Larry Harris may be the most successful wargame designer ever in terms of sales. While industry pioneers such as Charles Roberts and Jim Dunnigan racked up some impressive sales numbers in the hobby's Golden Age in the 60s and 70s, and many designers have been more prolific than Harris, he is the author of Axis & Allies, which may be the single most recognizable wargame tot he general public outside of Risk.
Besides designing the original Axis & Allies more than 20 years ago, and a Revised edition and a soon-to-arrive Anniversary edition, Harris has also designed a whole series of games based on the A&A system. Each of these titles, A&A: Europe; A&A: Pacific; A&A: D-Day; A&A: Battle of the Bulge and A&A: Guadalcanal adds new twists to the game system. (And the D-Day, Bulge and Guadalcanal titles could also be considered tributes to the old AH games of those names). The Axis & Allies: Miniatures and A&A: War at Sea games use the name, but are from a different design team.
Of all of them, though, Harris says "Axis & Allies: Guadalcanal is a very special game to me."
In his designers notes he tells of his father, who served on Guadalcanal. "Guadalcanal is a place where Japanese warships and planes bombarded my father's position."
Harris explains that he considers game design to be an "artistic interpretation of the historical battles they represent." A very different point of view from the operations research inspired approach of Dunnigan, but just as valid, I think.
"I, for one, have learned much about the struggle for the Solomon Islands while designing this game. This has been a personal voyage of discovery as well. Being better informed, I walk away from this project even more proud of my father than I was before," Harris writes.
These notes (the most extensive and personal to appear in any A&A title) struck a chord with me as well. Wargamers are disproportionately made up of Boomers, and for most Boomers World War II was their father's war. When I was growing up my best friend's father was also a veteran of the fighting on Guadalcanal, and when we brought a copy of the old Avalon Hill title into the house it prompted some extra interest. He never spoke much about his time there, but he did talk a little bit about what it was like -- jungle, hearing "washing machine Charlie" fly overhead and the heat.

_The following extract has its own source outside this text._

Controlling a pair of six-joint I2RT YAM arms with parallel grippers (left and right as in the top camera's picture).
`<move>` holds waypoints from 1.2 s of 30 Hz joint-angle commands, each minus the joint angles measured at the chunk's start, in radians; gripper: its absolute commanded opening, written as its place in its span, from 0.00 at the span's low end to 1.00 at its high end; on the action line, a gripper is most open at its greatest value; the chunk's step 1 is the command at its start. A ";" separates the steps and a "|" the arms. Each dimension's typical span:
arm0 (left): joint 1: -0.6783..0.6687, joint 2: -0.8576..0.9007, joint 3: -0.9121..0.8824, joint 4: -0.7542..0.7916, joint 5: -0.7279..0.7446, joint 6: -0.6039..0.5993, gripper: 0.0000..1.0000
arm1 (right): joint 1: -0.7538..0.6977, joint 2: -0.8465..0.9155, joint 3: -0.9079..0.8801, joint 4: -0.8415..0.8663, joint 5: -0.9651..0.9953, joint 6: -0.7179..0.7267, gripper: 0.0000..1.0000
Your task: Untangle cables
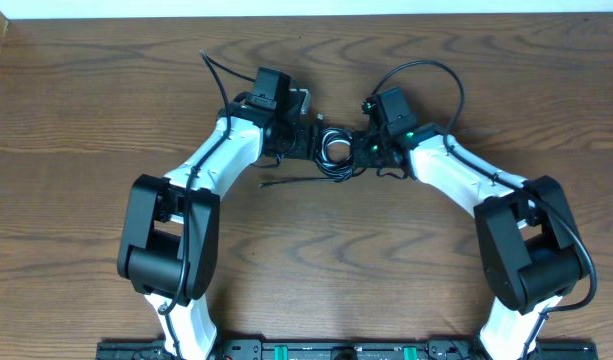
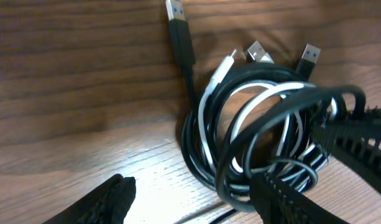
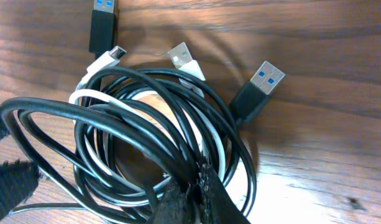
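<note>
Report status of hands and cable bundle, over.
Left hand open at cables. Right hand shut on black loops. Bundle coiled, white cord threaded through.

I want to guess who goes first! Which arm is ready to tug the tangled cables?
Right, probably. The right gripper is shut on black strands of the cables, so it can pull at once. The left gripper is open, its fingers astride the coil's edge, gripping nothing.

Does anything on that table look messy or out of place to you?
Yes: the cables in the middle of the table lie in one tangled coil. A white cable winds through the black ones, and the plugs poke out in different directions. Nothing looks broken or spilled.
</note>
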 commanded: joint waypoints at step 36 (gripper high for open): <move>-0.118 0.155 0.085 0.016 -0.002 0.002 0.73 | -0.115 0.068 0.158 -0.349 -0.117 -0.372 0.01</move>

My own dad was a little too young for World War II, but he served in Korea, which came so stunningly soon after the bigger war and shared its technology and tragedy, although not its fame.
Between those two wars, though, they shaped not just the generation that fought in them, but also their children. I think that interest in the historical wargame hobby is due, in large part, to World War II's effect on Boomers. It was omnipresent in the culture, with movies, TV shows, comics and books all treating the subject, not just games.
It wasn't until Vietnam was well along that some cross currents appeared, and the generation following the Boomers had a different outlook on things -- being rather more attracted to fantasy wars where Good could battle Evil instead of the messy real kind of war.
Boomers, in contrast, were heirs to the legacy of The Good War with its real-life heroes and villains.